Margin Headwinds from Mix and Near-Term NAND Weakness
Lam’s December-quarter gross margin slipped by about one percentage point sequentially, driven by a less favorable mix of customers and products. Guidance for the March quarter calls for further mild pressure, with gross margin expected around 49% plus or minus one percentage point, reflecting continued customer-mix headwinds. Additionally, the quarter saw a sequential pullback in NAND systems revenue to 11% of systems sales, though management framed this as a temporary dip within an improving multi-quarter NAND trajectory.
Deferred Revenue and Cash Movements
The company’s deferred revenue balance declined to $2.25 billion at quarter-end, driven by roughly $500 million of reduced customer advance payments. Cash and cash equivalents decreased from $6.7 billion in September to $6.2 billion, primarily reflecting capital returns and capital expenditures. These movements indicate customers are taking delivery against prior prepayments while Lam continues to invest and return capital aggressively, consistent with its free-cash-flow deployment framework.
Supply Chain Ramps and Inventory Build
Management emphasized ongoing operational efforts to meet demand that is ramping faster than initially anticipated. Lam plans to build higher dollar inventory to support this growth and provide flexibility as orders accelerate, particularly in AI-related nodes and advanced packaging. While no critical shortages were reported, the company acknowledged variability in other income/expense and supplier ramp dynamics, underscoring that execution on the supply chain side remains a key focus area.
Lumpiness in Service-Related Revenue Streams
Within the otherwise strong CSBG performance, Lam noted some lumpiness, particularly tied to its Reliant systems business. Certain service-related components can produce quarter-to-quarter volatility even as the overall trajectory remains positive. Investors should therefore expect occasional noise in CSBG growth rates, while recognizing that the large and expanding installed base continues to underpin a durable service revenue stream over time.
Forward Guidance: Solid Outlook with Mix and Capacity Caveats
For the March 2026 quarter, Lam guided to non-GAAP revenue of $5.7 billion plus or minus $300 million, gross margin of 49% plus or minus one percentage point, operating margin of 34% plus or minus one point and diluted EPS of $1.35 plus or minus $0.10, assuming a share count of about 1.26 billion and a tax rate in the low-to-mid-teens. Capital expenditures are expected to remain in the 4%–5% of revenue range. Management reiterated a strong balance sheet with $6.2 billion in cash, $5.1 billion left on the buyback authorization and a plan to return at least 85% of free cash flow while retaining flexibility around debt repayment. They maintain an industry WFE outlook of roughly $135 billion for 2026, heavily second-half weighted, and project more than 40% growth in advanced packaging, positioning Lam for continued top- and bottom-line strength despite modest near-term margin headwinds from customer mix and clean-room capacity constraints.

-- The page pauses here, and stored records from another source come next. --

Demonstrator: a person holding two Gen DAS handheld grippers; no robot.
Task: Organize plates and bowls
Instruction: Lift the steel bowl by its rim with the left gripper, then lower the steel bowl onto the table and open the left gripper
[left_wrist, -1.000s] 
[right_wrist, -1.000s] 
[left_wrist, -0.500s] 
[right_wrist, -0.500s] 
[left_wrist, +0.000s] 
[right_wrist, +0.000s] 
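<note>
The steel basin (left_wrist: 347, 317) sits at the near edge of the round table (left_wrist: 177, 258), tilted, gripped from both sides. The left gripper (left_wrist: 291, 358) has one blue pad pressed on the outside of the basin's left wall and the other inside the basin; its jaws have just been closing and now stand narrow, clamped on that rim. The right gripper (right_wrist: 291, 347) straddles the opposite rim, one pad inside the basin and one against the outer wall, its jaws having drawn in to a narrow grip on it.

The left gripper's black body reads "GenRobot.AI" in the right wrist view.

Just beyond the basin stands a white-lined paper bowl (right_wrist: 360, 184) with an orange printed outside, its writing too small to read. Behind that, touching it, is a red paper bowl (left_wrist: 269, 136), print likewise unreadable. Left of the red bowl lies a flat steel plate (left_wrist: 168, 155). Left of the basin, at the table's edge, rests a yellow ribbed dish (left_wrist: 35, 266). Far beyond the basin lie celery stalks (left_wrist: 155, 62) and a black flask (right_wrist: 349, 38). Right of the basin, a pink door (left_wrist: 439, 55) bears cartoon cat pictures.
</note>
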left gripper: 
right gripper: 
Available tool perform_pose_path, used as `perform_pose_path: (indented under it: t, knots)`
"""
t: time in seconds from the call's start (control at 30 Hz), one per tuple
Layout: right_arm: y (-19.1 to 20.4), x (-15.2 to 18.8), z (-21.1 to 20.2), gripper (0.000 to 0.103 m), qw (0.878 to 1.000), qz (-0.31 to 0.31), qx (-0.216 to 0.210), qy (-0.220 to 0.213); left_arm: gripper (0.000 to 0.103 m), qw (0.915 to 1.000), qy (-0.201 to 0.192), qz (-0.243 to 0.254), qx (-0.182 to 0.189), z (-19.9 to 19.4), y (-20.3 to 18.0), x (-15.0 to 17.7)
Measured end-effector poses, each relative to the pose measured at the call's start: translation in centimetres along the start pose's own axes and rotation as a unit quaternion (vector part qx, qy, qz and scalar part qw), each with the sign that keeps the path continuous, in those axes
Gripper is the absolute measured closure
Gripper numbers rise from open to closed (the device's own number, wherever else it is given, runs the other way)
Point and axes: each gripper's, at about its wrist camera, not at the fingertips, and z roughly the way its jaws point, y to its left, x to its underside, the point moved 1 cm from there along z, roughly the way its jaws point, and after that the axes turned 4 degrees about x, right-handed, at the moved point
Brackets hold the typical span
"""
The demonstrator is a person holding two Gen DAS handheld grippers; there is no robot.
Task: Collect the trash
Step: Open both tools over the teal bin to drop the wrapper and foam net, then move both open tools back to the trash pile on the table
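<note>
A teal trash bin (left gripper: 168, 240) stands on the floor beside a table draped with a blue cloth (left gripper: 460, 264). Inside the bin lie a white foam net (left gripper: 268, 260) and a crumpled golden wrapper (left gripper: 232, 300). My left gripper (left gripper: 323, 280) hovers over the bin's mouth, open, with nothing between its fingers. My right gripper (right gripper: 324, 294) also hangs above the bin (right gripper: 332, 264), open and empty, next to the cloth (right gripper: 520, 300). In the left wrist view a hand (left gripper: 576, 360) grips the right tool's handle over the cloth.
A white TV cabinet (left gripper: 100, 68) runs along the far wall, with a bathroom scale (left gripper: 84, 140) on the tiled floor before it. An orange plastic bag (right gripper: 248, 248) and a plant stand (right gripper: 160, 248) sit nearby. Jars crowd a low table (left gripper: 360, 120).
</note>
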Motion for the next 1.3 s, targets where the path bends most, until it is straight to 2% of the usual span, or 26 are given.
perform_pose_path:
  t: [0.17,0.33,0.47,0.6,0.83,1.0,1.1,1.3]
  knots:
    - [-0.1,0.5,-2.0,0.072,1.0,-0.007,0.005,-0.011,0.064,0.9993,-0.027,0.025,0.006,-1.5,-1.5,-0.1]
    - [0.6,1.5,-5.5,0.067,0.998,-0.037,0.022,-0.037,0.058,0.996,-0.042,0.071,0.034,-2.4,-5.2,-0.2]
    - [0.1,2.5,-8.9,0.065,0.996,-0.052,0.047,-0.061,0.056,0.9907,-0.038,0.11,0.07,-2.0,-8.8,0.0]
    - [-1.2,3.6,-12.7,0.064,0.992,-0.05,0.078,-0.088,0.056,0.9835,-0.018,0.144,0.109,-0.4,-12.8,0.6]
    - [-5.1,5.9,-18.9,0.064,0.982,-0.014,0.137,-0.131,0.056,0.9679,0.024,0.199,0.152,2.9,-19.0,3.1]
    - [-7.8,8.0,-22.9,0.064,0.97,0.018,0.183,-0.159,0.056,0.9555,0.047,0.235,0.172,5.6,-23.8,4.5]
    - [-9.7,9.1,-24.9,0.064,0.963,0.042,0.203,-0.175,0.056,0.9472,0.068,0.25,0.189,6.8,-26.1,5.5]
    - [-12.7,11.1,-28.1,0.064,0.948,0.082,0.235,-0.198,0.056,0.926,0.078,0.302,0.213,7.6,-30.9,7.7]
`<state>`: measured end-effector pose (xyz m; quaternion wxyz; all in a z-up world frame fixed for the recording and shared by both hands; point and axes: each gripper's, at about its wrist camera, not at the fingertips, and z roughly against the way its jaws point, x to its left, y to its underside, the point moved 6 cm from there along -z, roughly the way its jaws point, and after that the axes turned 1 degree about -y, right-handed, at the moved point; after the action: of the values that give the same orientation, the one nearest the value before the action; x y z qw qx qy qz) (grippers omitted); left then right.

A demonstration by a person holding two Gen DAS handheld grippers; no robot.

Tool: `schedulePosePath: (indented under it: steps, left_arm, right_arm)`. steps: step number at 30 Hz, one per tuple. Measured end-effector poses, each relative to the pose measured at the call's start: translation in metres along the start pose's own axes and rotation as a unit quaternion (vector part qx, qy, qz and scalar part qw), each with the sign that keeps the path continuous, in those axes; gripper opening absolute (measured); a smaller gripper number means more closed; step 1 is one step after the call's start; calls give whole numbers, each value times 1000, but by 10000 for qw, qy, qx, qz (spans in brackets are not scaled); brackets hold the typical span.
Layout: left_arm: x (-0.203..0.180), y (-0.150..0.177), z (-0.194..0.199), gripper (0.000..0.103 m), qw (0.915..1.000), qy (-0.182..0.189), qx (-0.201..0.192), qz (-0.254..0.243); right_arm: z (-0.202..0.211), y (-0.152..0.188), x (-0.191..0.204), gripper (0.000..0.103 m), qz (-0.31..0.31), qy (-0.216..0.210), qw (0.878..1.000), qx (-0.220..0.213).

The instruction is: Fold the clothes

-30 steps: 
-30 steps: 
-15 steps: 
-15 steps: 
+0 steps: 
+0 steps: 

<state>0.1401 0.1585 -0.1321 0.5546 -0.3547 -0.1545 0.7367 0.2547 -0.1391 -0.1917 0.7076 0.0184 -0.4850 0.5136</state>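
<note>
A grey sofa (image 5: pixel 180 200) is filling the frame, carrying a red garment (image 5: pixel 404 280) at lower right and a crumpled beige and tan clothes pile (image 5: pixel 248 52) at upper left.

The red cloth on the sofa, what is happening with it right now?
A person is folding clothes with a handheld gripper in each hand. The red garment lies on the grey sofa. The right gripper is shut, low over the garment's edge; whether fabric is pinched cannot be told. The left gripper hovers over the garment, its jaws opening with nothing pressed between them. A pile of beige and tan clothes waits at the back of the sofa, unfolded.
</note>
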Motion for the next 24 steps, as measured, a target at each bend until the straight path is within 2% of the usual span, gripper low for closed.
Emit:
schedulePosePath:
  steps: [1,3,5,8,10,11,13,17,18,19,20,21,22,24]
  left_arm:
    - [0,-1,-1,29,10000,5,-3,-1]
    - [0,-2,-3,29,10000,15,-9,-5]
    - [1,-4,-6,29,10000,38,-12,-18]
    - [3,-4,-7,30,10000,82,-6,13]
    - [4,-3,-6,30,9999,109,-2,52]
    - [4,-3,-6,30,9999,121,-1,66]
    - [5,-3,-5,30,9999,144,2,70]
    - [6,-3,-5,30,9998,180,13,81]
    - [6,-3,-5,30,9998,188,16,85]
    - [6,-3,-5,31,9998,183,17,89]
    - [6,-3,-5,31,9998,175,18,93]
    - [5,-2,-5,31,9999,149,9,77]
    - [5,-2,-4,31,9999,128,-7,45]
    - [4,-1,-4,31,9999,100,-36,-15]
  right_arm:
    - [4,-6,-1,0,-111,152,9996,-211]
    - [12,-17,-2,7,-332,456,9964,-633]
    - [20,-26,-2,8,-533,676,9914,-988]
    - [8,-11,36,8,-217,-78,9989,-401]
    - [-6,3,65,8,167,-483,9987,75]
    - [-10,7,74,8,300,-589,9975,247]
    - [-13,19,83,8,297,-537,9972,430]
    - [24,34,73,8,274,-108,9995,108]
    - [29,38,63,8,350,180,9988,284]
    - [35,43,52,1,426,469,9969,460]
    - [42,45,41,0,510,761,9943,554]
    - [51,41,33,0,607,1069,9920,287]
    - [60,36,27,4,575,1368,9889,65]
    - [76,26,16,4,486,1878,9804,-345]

In summary, Lam Research delivered a record year across virtually every major financial metric and signaled confidence that AI, advanced packaging and a strengthening NAND cycle will drive further growth. While investors must weigh risks around fab space limitations, China mix volatility and quarter-to-quarter margin and service lumpiness, the company’s market share gains, expanding installed base and robust capital return strategy underline a compelling up-cycle story. The overall sentiment from management was one of measured but strong optimism as Lam enters 2026 from a position of record scale and improving competitive leverage.